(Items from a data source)

▽

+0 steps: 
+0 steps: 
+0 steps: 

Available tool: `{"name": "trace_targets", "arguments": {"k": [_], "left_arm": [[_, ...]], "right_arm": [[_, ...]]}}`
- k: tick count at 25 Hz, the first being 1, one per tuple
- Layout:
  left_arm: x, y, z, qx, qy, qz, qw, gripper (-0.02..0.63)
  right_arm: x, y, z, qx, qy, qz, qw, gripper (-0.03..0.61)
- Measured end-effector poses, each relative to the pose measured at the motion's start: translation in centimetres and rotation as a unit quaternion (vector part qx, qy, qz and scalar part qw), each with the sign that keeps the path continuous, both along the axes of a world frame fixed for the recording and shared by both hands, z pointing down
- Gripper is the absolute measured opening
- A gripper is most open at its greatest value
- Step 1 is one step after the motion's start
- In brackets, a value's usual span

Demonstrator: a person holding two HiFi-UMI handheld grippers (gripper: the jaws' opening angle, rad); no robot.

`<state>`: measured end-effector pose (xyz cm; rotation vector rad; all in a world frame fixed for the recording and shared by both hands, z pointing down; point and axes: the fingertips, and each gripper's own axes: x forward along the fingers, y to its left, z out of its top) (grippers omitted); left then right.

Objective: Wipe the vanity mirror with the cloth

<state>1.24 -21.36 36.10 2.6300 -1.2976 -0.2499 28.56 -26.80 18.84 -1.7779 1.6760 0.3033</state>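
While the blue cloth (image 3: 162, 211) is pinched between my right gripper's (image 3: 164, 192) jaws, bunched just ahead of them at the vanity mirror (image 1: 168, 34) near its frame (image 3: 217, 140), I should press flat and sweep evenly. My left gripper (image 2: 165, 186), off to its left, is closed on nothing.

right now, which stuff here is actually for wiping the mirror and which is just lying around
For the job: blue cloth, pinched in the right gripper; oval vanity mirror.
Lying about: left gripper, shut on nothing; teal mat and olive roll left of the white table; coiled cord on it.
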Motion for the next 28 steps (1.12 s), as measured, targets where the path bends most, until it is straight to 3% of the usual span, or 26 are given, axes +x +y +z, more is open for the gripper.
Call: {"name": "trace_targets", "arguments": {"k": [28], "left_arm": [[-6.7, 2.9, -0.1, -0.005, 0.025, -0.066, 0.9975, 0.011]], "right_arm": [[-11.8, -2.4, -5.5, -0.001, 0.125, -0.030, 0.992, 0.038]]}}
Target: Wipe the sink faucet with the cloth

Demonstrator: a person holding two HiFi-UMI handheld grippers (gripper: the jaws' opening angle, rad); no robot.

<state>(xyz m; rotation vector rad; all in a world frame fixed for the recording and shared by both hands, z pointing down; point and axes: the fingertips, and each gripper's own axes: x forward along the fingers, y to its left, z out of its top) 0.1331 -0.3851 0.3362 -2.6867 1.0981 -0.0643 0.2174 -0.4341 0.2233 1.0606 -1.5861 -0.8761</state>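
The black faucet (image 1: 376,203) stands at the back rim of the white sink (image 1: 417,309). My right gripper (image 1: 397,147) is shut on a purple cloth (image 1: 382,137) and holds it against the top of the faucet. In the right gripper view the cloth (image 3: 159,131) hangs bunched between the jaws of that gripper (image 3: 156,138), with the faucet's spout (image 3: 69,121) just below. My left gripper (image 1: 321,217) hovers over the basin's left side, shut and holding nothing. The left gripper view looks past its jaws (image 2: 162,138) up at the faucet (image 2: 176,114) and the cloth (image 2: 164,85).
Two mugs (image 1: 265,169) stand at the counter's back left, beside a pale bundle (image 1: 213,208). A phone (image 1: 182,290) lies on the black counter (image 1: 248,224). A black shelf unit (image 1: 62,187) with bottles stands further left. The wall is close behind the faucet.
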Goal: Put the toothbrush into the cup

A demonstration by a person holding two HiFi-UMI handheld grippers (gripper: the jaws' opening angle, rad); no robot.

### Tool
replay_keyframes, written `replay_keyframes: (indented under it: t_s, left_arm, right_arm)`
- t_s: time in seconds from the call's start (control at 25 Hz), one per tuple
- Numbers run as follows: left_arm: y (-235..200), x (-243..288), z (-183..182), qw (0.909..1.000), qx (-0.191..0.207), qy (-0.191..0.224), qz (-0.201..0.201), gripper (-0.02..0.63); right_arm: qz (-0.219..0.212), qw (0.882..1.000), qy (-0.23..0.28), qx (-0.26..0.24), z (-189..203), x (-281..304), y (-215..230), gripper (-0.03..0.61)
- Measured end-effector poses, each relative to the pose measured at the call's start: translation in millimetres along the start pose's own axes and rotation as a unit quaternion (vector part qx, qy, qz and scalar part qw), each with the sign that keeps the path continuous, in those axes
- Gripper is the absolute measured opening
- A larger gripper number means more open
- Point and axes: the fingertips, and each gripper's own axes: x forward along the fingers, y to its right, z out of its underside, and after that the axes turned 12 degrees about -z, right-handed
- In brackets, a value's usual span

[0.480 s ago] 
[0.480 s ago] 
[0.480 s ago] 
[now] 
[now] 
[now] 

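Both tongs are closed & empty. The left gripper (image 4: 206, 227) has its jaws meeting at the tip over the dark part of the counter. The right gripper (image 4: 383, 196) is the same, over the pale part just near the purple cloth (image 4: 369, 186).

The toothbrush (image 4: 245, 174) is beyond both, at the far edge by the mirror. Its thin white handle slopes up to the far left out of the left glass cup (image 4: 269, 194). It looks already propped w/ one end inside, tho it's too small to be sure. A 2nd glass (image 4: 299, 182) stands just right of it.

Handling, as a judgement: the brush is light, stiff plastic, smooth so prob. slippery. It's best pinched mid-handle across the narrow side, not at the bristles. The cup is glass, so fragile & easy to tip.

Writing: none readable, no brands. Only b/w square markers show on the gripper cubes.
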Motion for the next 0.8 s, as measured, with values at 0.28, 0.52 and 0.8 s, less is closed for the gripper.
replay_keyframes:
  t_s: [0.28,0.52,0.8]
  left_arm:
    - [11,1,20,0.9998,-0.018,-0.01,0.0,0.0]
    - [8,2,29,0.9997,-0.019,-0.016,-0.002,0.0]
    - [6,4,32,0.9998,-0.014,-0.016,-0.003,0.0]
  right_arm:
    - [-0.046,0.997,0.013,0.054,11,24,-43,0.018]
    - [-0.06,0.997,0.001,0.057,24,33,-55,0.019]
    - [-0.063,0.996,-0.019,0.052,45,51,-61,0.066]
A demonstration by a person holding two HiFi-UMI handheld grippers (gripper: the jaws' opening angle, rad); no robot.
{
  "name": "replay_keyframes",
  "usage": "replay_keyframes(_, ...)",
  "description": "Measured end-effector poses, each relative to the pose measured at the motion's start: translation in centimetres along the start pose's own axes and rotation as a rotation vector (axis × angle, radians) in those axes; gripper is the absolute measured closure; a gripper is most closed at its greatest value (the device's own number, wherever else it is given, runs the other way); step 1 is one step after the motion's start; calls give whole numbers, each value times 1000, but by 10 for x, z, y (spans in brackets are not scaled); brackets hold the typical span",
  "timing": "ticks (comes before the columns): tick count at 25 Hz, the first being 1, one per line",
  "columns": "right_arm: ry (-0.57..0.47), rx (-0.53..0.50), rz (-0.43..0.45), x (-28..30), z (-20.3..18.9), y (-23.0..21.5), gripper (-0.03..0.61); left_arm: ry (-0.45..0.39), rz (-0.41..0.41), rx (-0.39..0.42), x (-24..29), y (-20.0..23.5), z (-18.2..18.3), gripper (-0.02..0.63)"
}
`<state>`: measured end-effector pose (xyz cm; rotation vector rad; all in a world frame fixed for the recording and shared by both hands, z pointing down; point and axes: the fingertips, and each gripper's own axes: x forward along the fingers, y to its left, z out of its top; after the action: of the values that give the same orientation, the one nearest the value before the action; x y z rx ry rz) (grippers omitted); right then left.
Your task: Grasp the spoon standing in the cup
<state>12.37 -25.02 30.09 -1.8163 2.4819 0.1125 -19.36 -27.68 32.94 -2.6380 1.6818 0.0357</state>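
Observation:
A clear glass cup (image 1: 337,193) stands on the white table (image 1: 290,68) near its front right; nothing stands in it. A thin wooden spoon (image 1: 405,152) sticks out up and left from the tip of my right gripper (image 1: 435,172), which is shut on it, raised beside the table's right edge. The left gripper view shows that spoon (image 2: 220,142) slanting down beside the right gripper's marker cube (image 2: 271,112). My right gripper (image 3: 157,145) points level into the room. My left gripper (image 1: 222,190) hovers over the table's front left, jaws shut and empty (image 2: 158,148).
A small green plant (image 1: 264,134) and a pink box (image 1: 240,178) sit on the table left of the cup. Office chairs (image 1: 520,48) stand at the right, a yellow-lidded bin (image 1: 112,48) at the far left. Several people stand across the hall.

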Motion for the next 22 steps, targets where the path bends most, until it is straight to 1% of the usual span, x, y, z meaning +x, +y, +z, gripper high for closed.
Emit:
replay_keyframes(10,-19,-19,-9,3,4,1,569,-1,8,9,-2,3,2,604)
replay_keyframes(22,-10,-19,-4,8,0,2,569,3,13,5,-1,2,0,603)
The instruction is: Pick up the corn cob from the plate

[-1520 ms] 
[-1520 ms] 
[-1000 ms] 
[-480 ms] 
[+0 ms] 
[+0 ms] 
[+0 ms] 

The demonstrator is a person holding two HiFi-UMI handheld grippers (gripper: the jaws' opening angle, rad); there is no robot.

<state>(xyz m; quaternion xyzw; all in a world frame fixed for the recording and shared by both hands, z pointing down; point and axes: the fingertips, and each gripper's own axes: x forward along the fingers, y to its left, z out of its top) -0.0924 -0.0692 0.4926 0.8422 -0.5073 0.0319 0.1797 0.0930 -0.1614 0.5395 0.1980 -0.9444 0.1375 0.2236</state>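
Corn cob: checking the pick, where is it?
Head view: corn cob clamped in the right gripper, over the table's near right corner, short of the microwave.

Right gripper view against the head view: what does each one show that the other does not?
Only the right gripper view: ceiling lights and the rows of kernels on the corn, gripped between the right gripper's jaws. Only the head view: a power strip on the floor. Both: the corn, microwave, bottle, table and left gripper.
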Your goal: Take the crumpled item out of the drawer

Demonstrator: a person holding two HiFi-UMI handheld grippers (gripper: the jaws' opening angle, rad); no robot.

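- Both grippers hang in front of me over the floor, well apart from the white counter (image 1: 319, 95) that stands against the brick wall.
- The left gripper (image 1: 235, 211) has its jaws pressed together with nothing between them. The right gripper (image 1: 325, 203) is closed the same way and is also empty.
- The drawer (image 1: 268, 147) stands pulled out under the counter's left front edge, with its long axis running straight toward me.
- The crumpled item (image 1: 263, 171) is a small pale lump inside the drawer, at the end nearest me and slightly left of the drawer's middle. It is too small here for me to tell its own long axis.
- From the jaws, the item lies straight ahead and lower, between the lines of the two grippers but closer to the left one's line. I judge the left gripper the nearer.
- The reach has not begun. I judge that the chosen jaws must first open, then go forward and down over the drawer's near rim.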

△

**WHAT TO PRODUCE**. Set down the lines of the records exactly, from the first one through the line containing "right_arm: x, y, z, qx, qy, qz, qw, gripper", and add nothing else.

**ANSWER SECTION**.
+0 steps: 
+0 steps: 
+0 steps: 

Available tool: `{"name": "trace_targets", "arguments": {"k": [_], "left_arm": [[_, ...]], "right_arm": [[_, ...]]}}`
- k: tick count at 25 Hz, the first being 1, one per tuple
- Layout:
  left_arm: x, y, z, qx, qy, qz, qw, gripper (-0.02..0.63)
  right_arm: x, y, z, qx, qy, qz, qw, gripper (-0.03..0.61)

This output has come to an end.